Pre-exam Intermolecular Forces Confusion
December 13, 2011 12:05 AM   Subscribe

Intermolecular forces questions: Why do H-S-S-H molecules have dipole-dipole attractions to eachother? Why does ion-dipole attraction make for a stronger solute-solvent interaction than hydrogen bonding?

My chemistry program keeps spitting out the answer that H-S-S-H molecules have dipole-dipole attractions. I'm struggling a little with determining whether molecules are polar here... are we supposed to be able to figure out that the H-S-S-H molecular geometry creates some sort of weakly polar attraction due to its symmetry? I drew the Lewis structure, and I guess I'm confused as to how you would get H-S-S-H being bent (if it is bent... best guess) when there are those two Sulfurs next to eachother as opposed to just one Sulfur, which would definitely be bent with the two lone pairs pushing it down. Can someone explain the Lewis structure and how the symmetry of it relates to polarity of the H-S-S-H molecule? A drawing of H-S-S-H would be appreciated. Google yielded nothing.

Also, I thought less than 0.4 debye electronegativity difference meant that the dipole wasn't significant, but I guess it's different in cases of intermolecular attraction. Could you clarify how EM difference plays into the polarity of a molecule?

Finally, why does ion-dipole attraction make for a stronger solute-solvent interaction than hydrogen bonding? I thought hydrogen bonding was the strongest IMF. Are IMF significantly different in solutions?
posted by sunnychef88 to Science & Nature (8 answers total)
Addendum: For the solvent-solute attraction, the program said KCl in water has a stronger interaction than methanol (CH3OH) in water, which has the OH group on the end which would form the hydrogen bonds with water in a solution.
posted by sunnychef88 at 12:08 AM on December 13, 2011

I'm going to guess that it's because it's not a linear molecule, like hydrogen peroxide.
posted by oonh at 12:26 AM on December 13, 2011

The simple answer to your second question is that stronger charges bond more tightly. Hydrogen bonding involves two partial charges being attracted to each other, say H and O. It's really a type of dipole-dipole bonding, but it's considered a separate type of bonding because the dipoles are particularly strong due to oxygen's electronegativity.

The difference is that in ion-dipole interactions, the ion has a full charge. This full charge attracts the partial charge from the solvent dipole and forms a stronger bond than the two partial charges of hydrogen bonding.
posted by TungstenChef at 12:28 AM on December 13, 2011 [1 favorite]

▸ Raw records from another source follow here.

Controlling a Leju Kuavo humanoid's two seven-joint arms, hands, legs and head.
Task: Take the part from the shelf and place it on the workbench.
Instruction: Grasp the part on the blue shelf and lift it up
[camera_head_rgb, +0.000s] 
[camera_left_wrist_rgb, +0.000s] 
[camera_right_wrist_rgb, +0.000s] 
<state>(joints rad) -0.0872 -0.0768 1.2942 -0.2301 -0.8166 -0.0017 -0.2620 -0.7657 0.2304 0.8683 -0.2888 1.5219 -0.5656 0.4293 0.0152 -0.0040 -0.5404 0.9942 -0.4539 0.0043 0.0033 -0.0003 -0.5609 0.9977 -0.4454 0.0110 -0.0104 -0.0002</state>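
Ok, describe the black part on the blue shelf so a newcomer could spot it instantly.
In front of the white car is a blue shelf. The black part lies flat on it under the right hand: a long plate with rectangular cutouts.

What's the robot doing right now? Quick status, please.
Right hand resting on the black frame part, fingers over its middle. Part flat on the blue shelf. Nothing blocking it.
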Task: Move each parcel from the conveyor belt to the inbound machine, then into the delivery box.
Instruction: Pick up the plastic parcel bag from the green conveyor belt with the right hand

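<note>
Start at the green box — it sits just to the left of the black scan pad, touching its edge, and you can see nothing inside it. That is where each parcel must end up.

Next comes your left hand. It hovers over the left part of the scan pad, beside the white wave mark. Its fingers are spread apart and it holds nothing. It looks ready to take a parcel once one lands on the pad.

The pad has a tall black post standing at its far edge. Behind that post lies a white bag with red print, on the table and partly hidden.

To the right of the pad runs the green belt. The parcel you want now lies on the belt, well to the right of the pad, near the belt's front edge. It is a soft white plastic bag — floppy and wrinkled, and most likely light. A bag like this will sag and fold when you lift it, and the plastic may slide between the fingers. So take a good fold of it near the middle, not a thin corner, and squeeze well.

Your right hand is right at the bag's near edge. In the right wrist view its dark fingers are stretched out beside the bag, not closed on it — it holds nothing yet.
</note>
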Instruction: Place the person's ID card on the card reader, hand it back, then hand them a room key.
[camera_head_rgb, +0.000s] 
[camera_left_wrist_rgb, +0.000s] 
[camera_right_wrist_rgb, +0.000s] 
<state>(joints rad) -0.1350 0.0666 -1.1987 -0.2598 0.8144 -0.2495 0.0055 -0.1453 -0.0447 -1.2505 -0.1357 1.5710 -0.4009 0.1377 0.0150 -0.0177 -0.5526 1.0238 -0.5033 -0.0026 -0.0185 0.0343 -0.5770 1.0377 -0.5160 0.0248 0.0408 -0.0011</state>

also: wikipedia page for hydrogen disulfide
posted by oonh at 12:30 AM on December 13, 2011

I'm looking for an explanation for how to derive the molecular geometry of hydrogen disulfide from the Lewis Structure. We didn't discuss skew and torsion of molecules - just linear, bent, trigonal pyramidal, and tetrahedral. Perhaps with two central molecules with two lone pairs it's like two bent molecules put together? Trying to recognize any factors contributing to a dipole moment to identify whether dipole-dipole forces or at work, or just London dispersion forces.
posted by sunnychef88 at 12:38 AM on December 13, 2011

In H-S-S-H, each S has 2 bonds and 2 lone pairs. That means each S atom has a tetrahedral electron geometry, and a bent molecular geometry. Two bent geometries put together form a W more or less.
posted by TungstenChef at 1:45 AM on December 13, 2011

In this case, just use VSEPR theory to find the geometry of each sulfur separately (bent), then imagine linking two bent things together. There's a little more to it than that (keeping things from bumping into each other by rotating them), but that should be sufficient. If you can get your hands on a model kit for 5 minutes, I highly recommend it.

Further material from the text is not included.